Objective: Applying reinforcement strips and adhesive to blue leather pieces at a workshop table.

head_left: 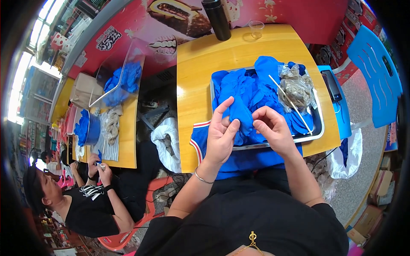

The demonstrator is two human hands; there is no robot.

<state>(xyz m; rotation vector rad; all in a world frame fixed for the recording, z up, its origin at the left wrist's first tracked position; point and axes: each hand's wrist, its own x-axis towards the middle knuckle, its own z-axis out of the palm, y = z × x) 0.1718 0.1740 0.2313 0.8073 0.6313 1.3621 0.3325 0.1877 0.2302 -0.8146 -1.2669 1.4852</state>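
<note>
Both hands are over a metal tray point(316, 133) heaped with blue fabric pieces point(265, 68) on a yellow table. My left hand point(222, 132) grips a small blue piece point(240, 114) at its left side, thumb against it. My right hand point(271, 130) has thumb and forefinger closed at the piece's right edge. A clear plastic bag of brownish-grey material point(294, 89) lies at the tray's right, with a thin pale stick point(282, 91) beside it. A red-white-and-blue trimmed blue cloth point(197, 141) shows under the tray's left front.
At left, a co-worker point(85, 205) handles small items beside another table point(128, 153) holding containers of blue pieces. A black bottle point(215, 19) and clear cup point(256, 27) stand at the back. A white sack point(164, 145) is between tables. A blue chair point(380, 89) is at right.
</note>
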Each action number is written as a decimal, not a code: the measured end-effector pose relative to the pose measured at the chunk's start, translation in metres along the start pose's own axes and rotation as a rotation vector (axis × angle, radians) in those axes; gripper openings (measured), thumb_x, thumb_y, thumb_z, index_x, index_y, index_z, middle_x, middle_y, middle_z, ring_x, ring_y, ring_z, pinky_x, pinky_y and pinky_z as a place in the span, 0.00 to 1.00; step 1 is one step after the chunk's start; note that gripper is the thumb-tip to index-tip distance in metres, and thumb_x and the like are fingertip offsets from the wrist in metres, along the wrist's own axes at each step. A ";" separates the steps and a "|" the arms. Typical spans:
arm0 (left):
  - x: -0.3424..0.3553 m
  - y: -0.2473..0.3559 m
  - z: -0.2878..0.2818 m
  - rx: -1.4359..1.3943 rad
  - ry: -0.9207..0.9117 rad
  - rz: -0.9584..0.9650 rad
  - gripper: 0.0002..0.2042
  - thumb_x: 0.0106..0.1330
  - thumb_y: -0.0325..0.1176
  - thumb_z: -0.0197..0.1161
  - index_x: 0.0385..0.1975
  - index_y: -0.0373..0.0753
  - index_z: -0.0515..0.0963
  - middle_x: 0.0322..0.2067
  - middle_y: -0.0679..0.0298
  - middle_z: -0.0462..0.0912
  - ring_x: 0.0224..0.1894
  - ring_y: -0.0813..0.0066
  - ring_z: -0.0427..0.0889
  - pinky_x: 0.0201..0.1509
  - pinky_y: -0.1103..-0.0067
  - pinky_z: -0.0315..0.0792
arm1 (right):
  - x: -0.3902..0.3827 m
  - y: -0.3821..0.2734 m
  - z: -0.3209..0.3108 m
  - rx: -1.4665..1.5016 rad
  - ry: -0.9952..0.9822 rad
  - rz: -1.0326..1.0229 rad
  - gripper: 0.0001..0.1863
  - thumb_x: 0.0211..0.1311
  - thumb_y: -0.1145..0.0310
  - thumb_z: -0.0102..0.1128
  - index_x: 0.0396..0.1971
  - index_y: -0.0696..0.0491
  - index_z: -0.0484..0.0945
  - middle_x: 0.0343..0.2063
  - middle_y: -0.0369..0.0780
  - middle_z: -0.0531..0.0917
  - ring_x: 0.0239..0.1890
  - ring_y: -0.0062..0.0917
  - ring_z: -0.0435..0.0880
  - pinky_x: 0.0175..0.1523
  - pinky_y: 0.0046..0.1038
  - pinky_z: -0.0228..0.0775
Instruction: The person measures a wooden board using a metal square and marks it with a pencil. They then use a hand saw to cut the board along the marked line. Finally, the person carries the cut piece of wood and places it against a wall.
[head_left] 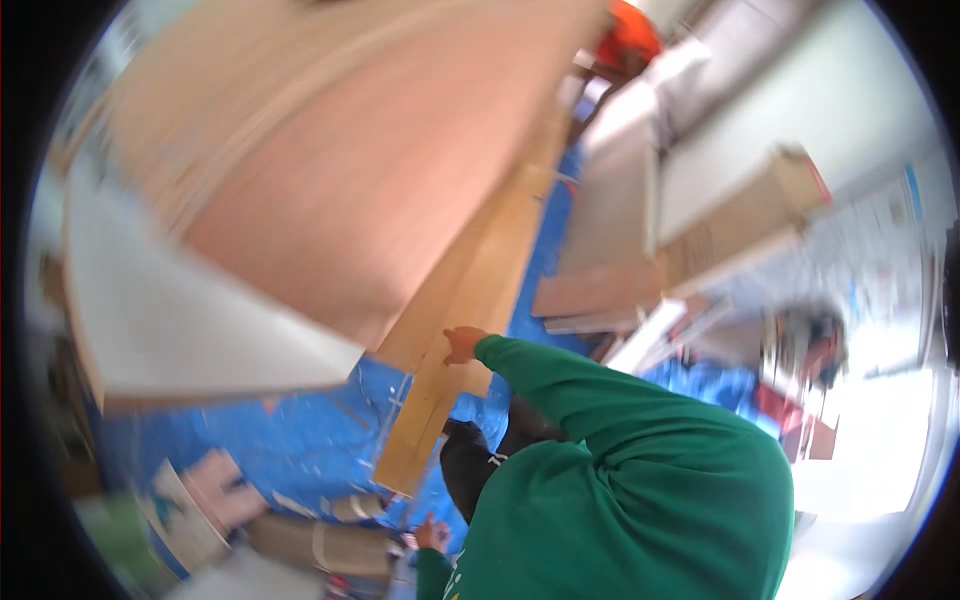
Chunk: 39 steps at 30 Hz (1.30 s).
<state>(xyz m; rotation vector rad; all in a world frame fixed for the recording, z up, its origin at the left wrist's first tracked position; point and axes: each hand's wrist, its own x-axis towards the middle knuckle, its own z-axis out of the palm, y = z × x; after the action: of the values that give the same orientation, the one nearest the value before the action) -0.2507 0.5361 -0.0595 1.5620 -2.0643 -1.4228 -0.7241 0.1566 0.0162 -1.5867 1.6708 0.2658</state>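
Observation:
My right arm, in a green sleeve, reaches across to a long yellowish wooden plank (415,430). My right hand (463,345) lies on the plank's upper face, thumb and a finger apart, not wrapped round it. Low in the picture is my left hand (433,533), away from the plank, its fingers loosely apart and nothing visible in them. Beyond the plank a large reddish-brown wood panel (340,210) fills the upper left, smeared by motion. A white-faced panel (200,310) adjoins it on the left.
Blue sheeting (320,430) covers the floor. A person in orange (628,40) is at the far end of the boards. On the right lie a long cardboard box (745,220) and several loose boards. A brown roll or carton (320,545) lies at the lower left.

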 end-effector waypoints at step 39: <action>0.230 0.339 0.091 0.513 -0.687 -0.136 0.18 0.75 0.40 0.63 0.60 0.40 0.80 0.40 0.55 0.88 0.40 0.62 0.87 0.44 0.66 0.80 | -0.655 0.583 0.357 0.926 1.128 1.085 0.32 0.69 0.38 0.63 0.46 0.56 0.89 0.47 0.57 0.89 0.52 0.53 0.88 0.57 0.48 0.78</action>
<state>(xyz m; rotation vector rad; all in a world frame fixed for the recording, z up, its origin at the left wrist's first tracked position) -0.6248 0.3940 0.0668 1.5339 -2.9609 -1.7581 -1.1835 0.9845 0.0020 0.1011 2.7353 -0.9308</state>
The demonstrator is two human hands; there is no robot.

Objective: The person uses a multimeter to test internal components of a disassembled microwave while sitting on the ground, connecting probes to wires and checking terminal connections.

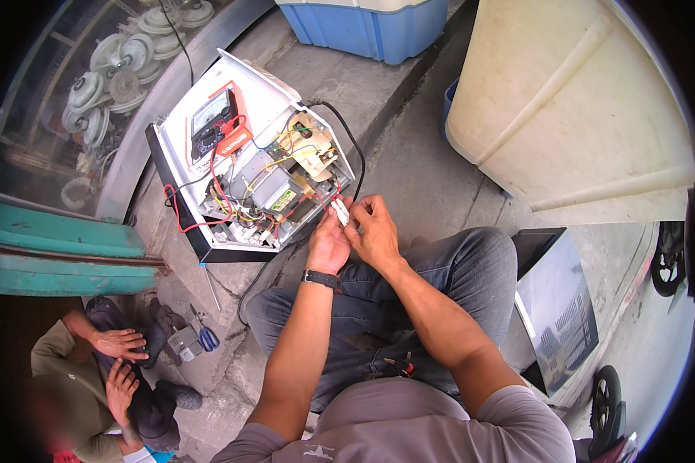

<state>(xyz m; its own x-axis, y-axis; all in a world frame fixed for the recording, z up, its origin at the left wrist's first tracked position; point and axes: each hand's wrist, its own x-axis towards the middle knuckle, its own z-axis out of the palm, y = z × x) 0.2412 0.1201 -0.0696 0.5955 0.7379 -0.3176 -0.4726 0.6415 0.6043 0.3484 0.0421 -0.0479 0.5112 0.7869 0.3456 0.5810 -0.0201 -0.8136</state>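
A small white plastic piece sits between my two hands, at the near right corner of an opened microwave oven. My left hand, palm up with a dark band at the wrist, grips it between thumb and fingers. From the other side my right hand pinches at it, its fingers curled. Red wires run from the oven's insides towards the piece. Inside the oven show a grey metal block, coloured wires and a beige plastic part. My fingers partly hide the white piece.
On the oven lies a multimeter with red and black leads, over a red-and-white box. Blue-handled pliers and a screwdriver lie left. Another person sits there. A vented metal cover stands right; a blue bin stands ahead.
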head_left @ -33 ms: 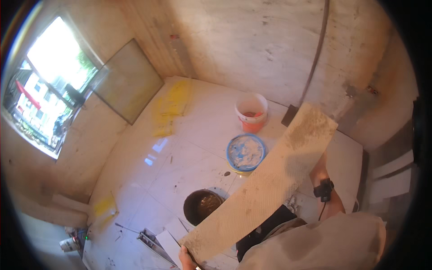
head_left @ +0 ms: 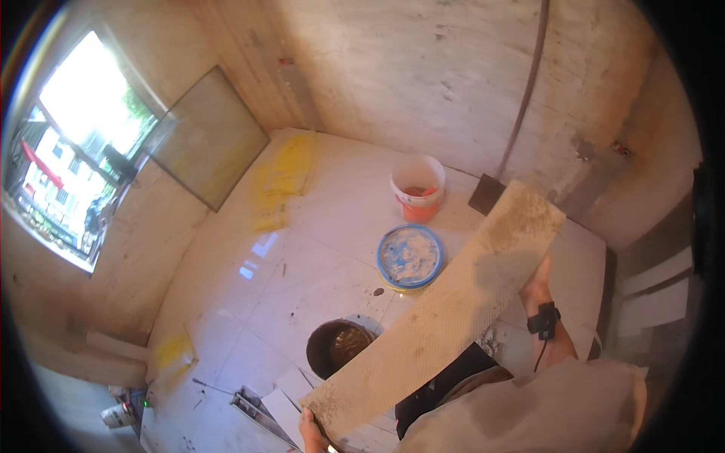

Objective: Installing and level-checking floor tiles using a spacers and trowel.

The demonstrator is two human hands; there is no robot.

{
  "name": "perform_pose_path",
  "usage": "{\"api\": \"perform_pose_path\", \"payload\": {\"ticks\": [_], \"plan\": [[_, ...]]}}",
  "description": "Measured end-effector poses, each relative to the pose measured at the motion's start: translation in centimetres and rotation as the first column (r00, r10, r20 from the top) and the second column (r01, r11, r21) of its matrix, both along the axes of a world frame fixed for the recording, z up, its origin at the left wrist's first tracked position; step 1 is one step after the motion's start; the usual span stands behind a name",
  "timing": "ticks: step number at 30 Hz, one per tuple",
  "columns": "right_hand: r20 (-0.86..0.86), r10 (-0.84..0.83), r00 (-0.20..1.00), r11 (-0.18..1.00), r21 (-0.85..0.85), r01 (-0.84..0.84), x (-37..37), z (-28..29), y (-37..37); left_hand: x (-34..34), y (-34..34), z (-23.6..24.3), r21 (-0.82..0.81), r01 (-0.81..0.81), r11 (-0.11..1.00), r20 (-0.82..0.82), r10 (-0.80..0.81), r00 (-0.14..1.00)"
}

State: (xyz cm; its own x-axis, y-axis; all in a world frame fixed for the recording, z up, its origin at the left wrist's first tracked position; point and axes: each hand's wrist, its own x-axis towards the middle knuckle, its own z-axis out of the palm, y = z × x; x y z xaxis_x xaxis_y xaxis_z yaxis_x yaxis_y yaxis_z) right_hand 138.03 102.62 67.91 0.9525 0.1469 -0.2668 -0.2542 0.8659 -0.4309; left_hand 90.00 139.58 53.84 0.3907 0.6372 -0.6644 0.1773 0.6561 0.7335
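Note:
I hold a long, narrow beige tile (head_left: 430, 325) slantwise in front of me, its fine-ribbed face showing. My left hand (head_left: 311, 434) is closed on the lower left end, the thumb lying over the edge. Near the far right end, my right hand (head_left: 538, 285) grips the long edge; its fingers are mostly hidden behind the tile. A black device (head_left: 543, 322) is strapped round that wrist. Brownish stains mark the tile's far end, and a grey patch, damp or shadow, lies nearer its middle. Partly behind the tile stands a dark bucket (head_left: 325, 349) with brown wet mix inside.
Beyond stand a lidded bucket with a blue rim (head_left: 410, 257) and a white-and-red bucket (head_left: 418, 189). A dark square plate (head_left: 486, 194) leans at the wall. A tile cutter (head_left: 253, 404) lies at lower left. A pane (head_left: 204, 140) stands by the window; yellow bags (head_left: 291, 166) lie below.
A grey patch now shows near the tile's middle. The room has shifted slightly left in view; both hands keep their grip.

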Motion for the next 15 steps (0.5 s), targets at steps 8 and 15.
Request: {"api": "perform_pose_path", "payload": {"ticks": [8, 15], "plan": [[-0.422, -0.512, 0.748, 0.650, -0.759, 0.017, 4.0, -17.2, -6.7, 16.0, 5.5, -5.1, 0.133, 0.277, 0.952, -0.345, -0.218, 0.913], [-0.586, -0.298, 0.754, 0.842, -0.533, -0.082, 13.1, -34.8, -8.0, 30.1, 10.3, -18.2, 0.194, 0.567, 0.800, -0.615, -0.352, 0.706]]}}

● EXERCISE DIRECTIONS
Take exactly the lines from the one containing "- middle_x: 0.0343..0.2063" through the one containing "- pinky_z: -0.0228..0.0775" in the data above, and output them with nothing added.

● RESPONSE TO THE EXERCISE
  - middle_x: 0.0343..0.2063
  - middle_y: -0.0369..0.0780
  - middle_z: -0.0531..0.0917
  - ring_x: 0.0239..0.1890
  - ring_y: -0.0062..0.0917
  - ring_z: -0.0435..0.0880
  - pinky_x: 0.0175..0.1523
  - pinky_y: 0.0046..0.1038
  - pinky_z: -0.0228..0.0775

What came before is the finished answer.